- EXERCISE AIM: Where does the word "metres" occur in the entries below? Copy every line that has it.

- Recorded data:
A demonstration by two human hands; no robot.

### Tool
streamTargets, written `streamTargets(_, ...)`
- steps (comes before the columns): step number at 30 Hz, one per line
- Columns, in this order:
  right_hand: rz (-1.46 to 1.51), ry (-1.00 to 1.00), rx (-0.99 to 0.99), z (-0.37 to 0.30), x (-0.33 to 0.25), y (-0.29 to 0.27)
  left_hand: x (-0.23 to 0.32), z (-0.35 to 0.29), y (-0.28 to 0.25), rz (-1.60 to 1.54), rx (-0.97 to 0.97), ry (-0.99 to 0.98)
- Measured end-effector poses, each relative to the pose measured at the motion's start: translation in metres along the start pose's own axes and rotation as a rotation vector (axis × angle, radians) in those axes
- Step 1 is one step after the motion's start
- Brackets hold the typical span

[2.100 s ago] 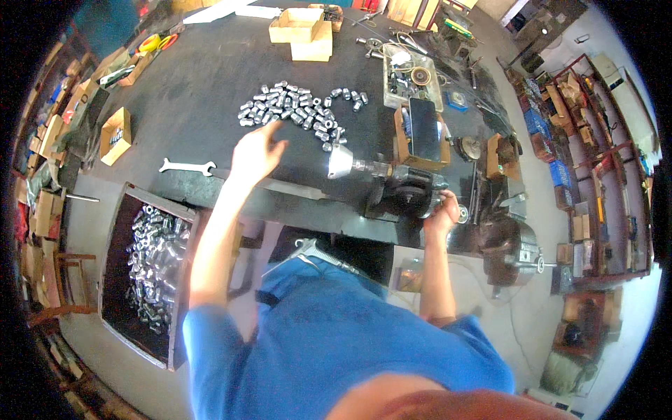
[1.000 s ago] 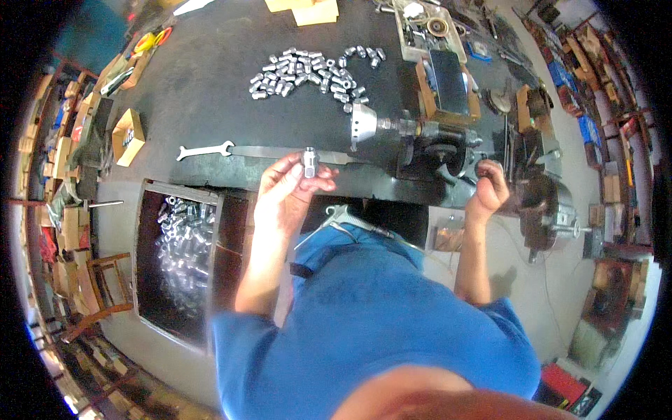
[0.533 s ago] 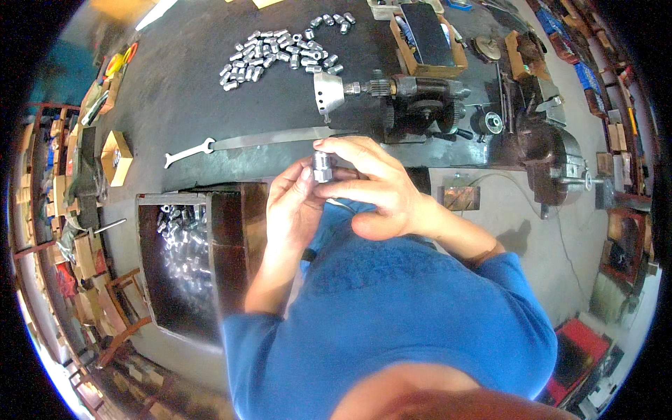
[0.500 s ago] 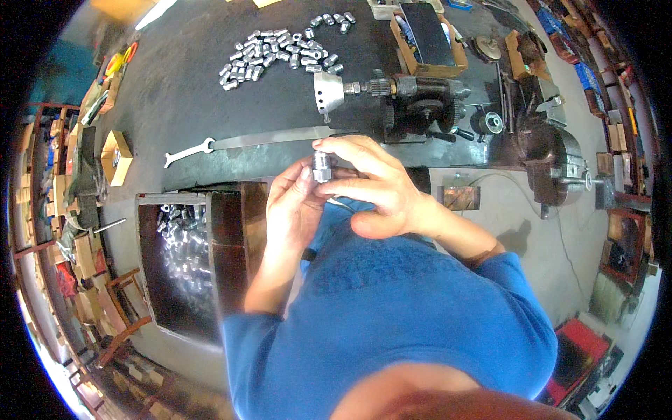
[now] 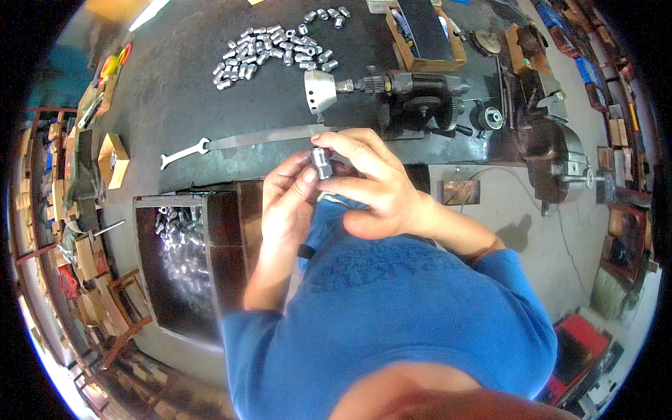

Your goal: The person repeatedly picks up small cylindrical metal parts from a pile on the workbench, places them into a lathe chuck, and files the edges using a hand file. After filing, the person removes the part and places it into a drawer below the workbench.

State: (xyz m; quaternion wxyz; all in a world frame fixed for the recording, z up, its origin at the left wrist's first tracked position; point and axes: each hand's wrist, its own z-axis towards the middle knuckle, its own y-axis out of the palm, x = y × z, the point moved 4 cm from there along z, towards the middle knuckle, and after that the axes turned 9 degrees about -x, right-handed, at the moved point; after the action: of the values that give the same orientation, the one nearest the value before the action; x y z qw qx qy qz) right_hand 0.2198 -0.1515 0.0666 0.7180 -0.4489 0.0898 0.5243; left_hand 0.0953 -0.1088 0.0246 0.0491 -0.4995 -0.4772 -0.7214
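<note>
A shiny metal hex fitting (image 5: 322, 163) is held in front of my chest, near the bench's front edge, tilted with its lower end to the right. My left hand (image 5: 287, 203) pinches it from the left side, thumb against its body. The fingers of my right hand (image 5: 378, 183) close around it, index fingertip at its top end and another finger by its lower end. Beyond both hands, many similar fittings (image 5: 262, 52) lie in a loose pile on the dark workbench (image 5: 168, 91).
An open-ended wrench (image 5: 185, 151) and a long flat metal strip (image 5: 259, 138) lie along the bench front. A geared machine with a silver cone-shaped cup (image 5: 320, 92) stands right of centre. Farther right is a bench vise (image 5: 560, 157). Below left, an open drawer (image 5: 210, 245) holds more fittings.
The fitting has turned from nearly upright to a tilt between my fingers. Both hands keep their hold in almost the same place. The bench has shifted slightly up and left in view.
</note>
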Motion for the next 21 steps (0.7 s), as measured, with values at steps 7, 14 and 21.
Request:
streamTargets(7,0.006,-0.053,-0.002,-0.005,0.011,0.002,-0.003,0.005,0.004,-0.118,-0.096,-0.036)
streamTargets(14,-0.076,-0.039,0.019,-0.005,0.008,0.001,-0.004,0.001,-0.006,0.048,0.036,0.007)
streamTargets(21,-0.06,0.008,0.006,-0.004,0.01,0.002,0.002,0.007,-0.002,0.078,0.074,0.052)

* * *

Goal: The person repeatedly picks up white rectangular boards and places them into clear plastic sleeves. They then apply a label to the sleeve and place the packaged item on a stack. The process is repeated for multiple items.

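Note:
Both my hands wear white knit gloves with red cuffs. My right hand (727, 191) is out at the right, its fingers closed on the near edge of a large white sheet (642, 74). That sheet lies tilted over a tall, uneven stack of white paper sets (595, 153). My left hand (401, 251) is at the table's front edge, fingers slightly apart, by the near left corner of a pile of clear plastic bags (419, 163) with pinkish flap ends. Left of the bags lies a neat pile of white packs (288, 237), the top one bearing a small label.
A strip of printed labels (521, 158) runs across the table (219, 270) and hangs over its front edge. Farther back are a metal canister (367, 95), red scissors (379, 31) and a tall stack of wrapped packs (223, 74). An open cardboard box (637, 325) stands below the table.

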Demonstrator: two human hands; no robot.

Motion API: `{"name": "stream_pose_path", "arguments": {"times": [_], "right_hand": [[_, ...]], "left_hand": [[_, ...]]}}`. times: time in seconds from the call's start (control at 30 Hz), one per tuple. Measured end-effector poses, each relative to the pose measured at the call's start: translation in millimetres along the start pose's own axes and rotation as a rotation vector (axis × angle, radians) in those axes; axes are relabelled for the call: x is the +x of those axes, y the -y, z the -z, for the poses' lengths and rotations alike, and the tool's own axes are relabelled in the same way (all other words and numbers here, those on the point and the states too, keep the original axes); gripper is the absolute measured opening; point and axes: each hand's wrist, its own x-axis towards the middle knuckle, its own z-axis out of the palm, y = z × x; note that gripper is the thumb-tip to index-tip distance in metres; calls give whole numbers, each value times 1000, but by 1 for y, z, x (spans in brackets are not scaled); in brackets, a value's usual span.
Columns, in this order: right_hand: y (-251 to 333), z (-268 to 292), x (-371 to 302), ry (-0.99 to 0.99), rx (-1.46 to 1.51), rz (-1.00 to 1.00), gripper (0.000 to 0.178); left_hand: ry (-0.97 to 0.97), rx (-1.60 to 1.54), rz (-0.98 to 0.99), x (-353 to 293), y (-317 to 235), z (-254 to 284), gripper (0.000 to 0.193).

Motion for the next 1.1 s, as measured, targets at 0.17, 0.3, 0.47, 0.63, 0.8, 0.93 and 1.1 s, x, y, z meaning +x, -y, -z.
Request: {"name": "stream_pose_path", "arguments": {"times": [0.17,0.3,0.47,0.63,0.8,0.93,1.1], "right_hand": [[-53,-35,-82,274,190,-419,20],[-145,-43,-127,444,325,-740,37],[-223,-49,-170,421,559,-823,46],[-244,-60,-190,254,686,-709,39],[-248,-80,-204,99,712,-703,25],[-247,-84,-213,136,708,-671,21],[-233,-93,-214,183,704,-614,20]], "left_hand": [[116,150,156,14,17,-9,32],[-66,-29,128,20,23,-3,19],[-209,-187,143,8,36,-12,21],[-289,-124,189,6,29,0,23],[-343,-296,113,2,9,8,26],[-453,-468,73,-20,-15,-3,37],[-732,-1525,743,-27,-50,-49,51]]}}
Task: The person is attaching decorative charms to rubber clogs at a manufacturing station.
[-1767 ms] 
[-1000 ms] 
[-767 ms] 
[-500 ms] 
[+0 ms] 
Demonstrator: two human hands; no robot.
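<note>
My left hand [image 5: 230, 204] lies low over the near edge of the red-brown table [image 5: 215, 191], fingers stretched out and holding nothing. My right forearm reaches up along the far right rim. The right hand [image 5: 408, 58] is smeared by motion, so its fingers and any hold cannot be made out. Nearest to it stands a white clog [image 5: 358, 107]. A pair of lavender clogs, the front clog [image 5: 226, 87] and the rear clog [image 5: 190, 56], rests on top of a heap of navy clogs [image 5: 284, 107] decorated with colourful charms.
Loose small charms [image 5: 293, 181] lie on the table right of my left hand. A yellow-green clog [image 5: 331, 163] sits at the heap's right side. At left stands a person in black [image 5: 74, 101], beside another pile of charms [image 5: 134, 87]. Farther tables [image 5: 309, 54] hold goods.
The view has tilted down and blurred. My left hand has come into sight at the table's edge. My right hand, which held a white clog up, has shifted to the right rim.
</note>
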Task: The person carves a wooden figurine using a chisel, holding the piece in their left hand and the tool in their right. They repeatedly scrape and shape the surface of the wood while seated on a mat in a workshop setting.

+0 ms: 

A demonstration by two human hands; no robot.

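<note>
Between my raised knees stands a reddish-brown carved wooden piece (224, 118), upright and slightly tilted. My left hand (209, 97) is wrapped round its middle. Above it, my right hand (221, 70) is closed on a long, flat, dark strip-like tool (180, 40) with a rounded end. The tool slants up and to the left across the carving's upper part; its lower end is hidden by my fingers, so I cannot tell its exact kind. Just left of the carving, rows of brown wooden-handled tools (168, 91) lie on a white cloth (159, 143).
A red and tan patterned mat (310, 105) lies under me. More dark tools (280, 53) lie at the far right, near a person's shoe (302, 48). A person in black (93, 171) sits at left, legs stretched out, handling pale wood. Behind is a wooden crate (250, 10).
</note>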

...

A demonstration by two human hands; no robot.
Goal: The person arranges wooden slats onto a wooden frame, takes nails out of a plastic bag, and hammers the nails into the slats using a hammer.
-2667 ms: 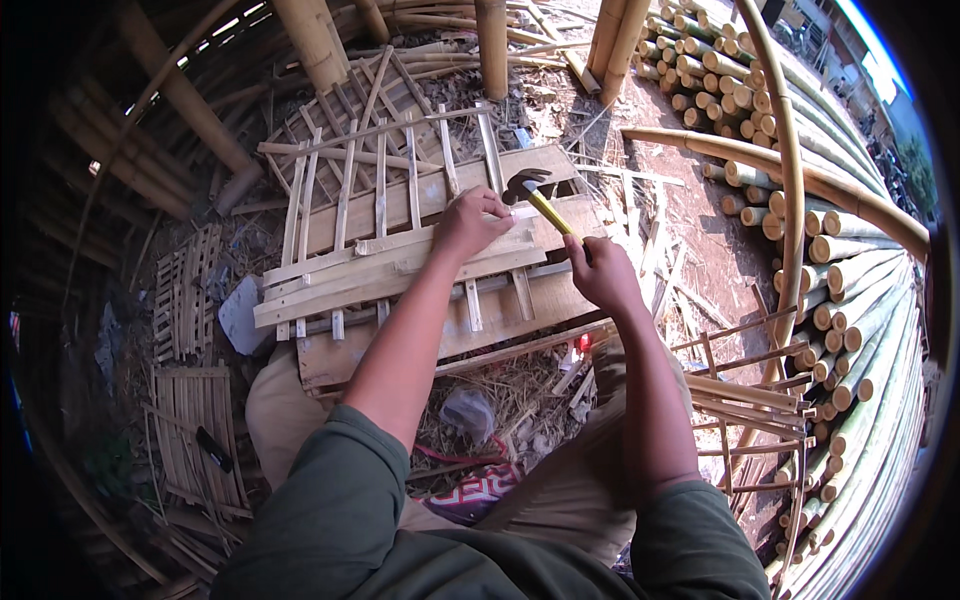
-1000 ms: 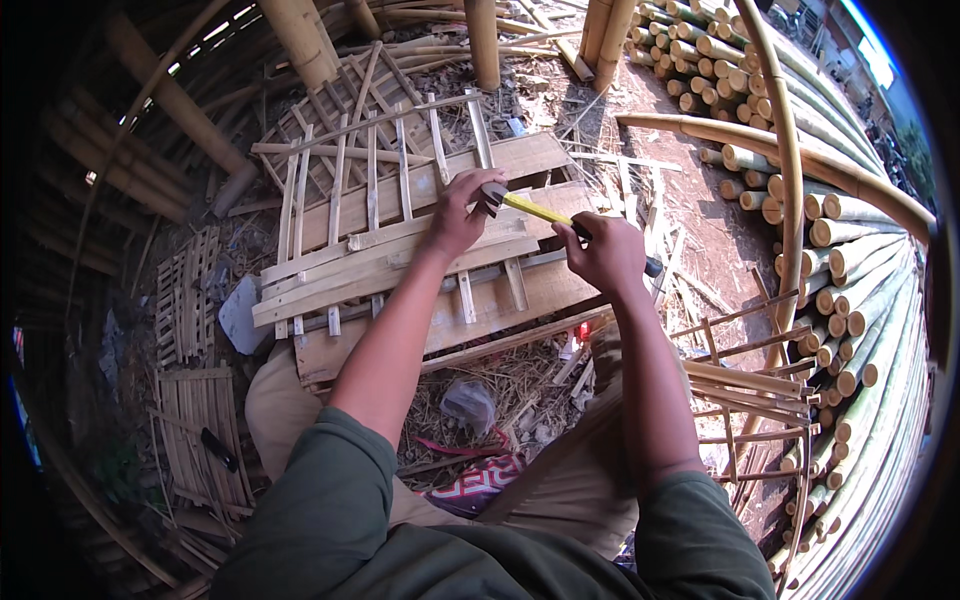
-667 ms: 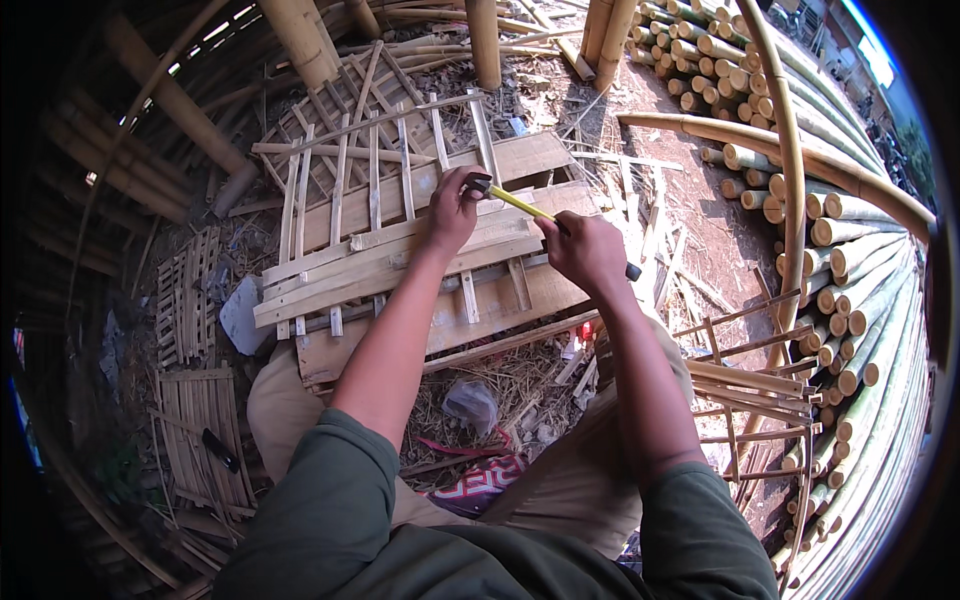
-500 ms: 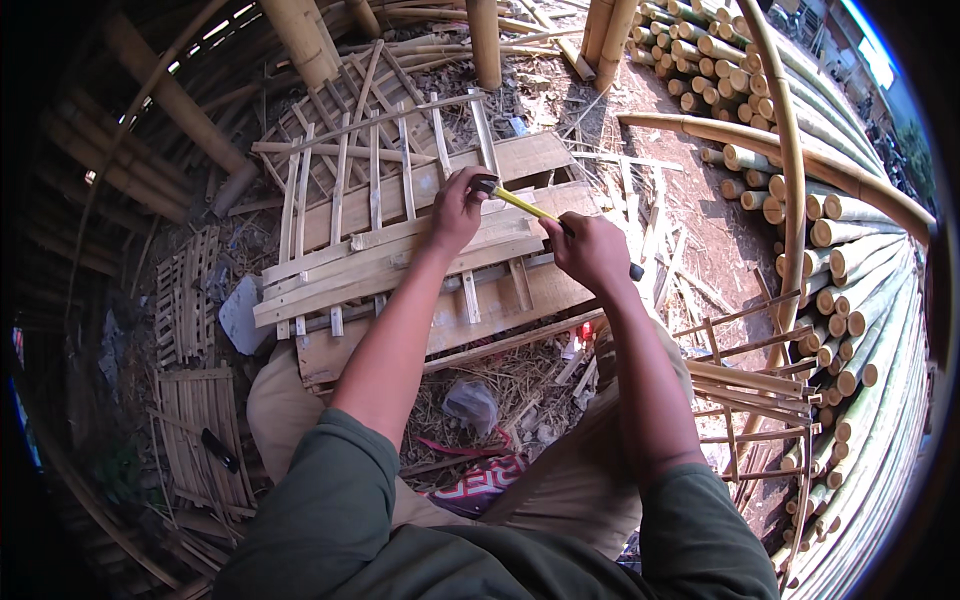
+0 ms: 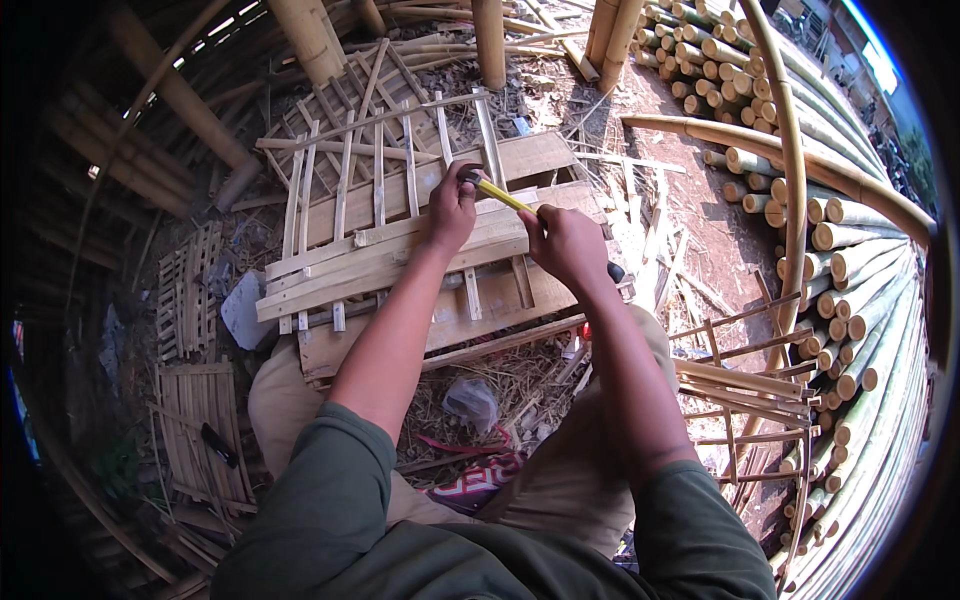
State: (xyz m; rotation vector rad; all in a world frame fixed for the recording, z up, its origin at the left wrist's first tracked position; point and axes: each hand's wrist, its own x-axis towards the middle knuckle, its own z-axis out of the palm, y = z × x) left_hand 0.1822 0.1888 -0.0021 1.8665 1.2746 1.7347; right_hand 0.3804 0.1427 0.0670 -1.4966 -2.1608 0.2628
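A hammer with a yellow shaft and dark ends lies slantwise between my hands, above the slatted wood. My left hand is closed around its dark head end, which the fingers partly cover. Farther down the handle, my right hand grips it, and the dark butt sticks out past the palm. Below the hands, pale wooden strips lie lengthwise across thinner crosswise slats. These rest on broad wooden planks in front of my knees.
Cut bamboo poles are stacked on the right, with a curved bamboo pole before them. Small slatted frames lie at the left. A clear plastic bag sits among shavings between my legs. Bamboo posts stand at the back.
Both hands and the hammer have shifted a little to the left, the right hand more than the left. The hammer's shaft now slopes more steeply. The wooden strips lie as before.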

- SOLUTION TO THE PROBLEM:
- Measured end-effector poses, each relative to the pose measured at the motion's start: translation in metres along the start pose's own axes and rotation as a rotation vector (axis × angle, radians) in those axes
Motion API: `{"name": "stream_pose_path", "arguments": {"times": [_], "right_hand": [[_, ...]], "left_hand": [[_, ...]]}}`. times: time in seconds from the call's start (control at 30 Hz), one per tuple. Measured end-effector poses, each relative to the pose measured at the call's start: translation in millimetres along the start pose's own axes and rotation as a rotation vector (axis × angle, radians) in those axes; axes are relabelled for the call: x is the +x of those axes, y the -y, z the -z, for the poses' lengths and rotations alike, and the tool's own axes are relabelled in the same way (all other words and numbers here, those on the point and the states too, keep the original axes); gripper is the absolute measured opening; point and axes: each hand's wrist, its own x-axis towards the middle knuckle, its own z-axis out of the palm, y = z × x; note that gripper is the thumb-tip to index-tip distance in metres; calls give whole numbers, each value times 1000, but by 1 for y, z, x (spans in brackets are not scaled); in brackets, a value's usual span.

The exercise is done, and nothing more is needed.